### Task instructions
Your answer must be the data repeated exactly, with no pictures in it.

### Data excerpt

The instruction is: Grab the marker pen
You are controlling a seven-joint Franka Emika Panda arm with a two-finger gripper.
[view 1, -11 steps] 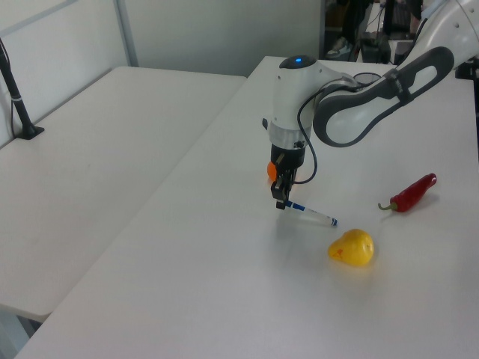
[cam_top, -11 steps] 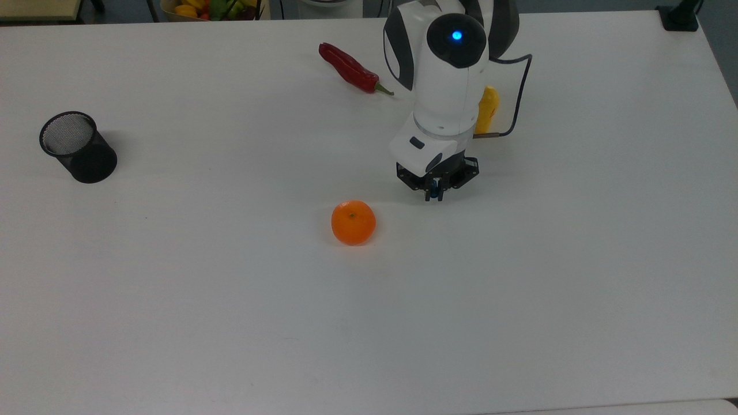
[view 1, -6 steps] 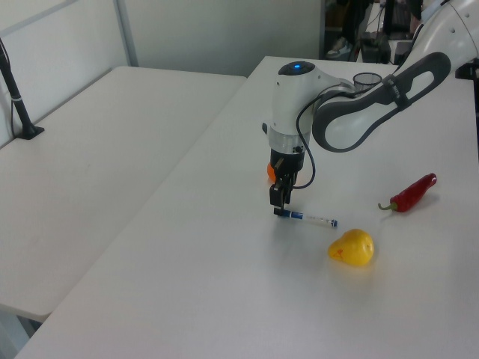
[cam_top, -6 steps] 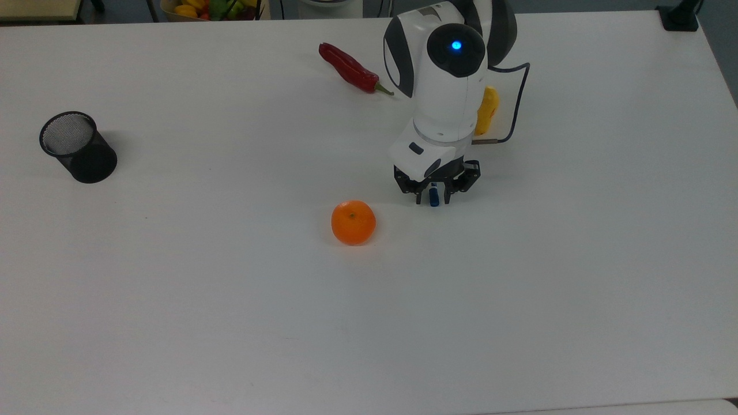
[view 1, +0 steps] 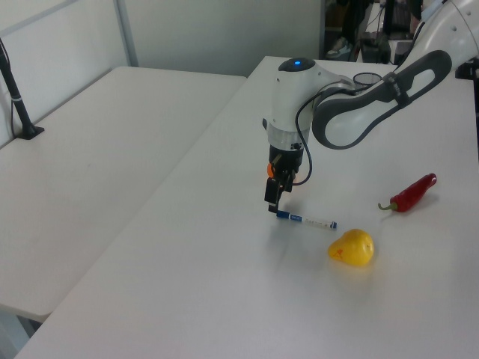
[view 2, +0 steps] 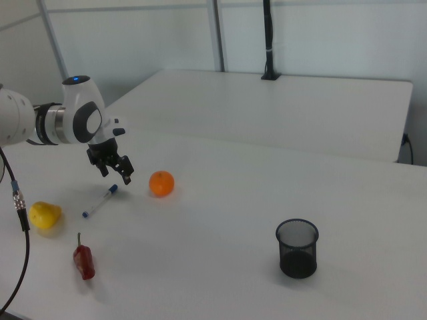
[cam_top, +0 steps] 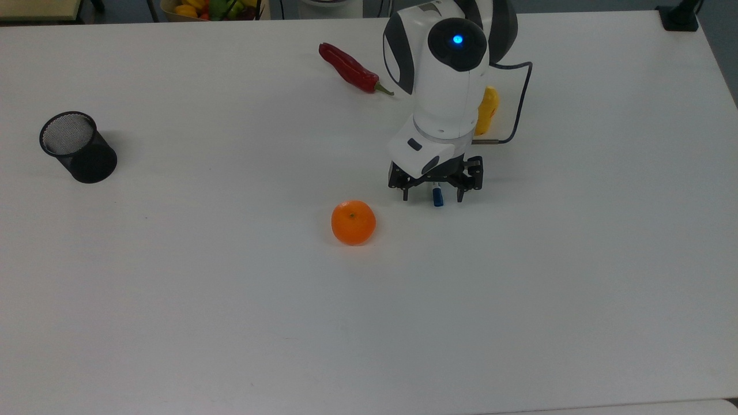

### Exercise solution
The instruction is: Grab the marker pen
You are controlling a seven-joint Franka Emika Panda arm with a two-finger gripper.
[view 1, -11 steps] 
[cam_top, -11 steps] 
[view 1, -6 steps] 
[cam_top, -6 steps] 
[view 1, +0 steps] 
[view 2, +0 steps] 
[cam_top, +0 steps] 

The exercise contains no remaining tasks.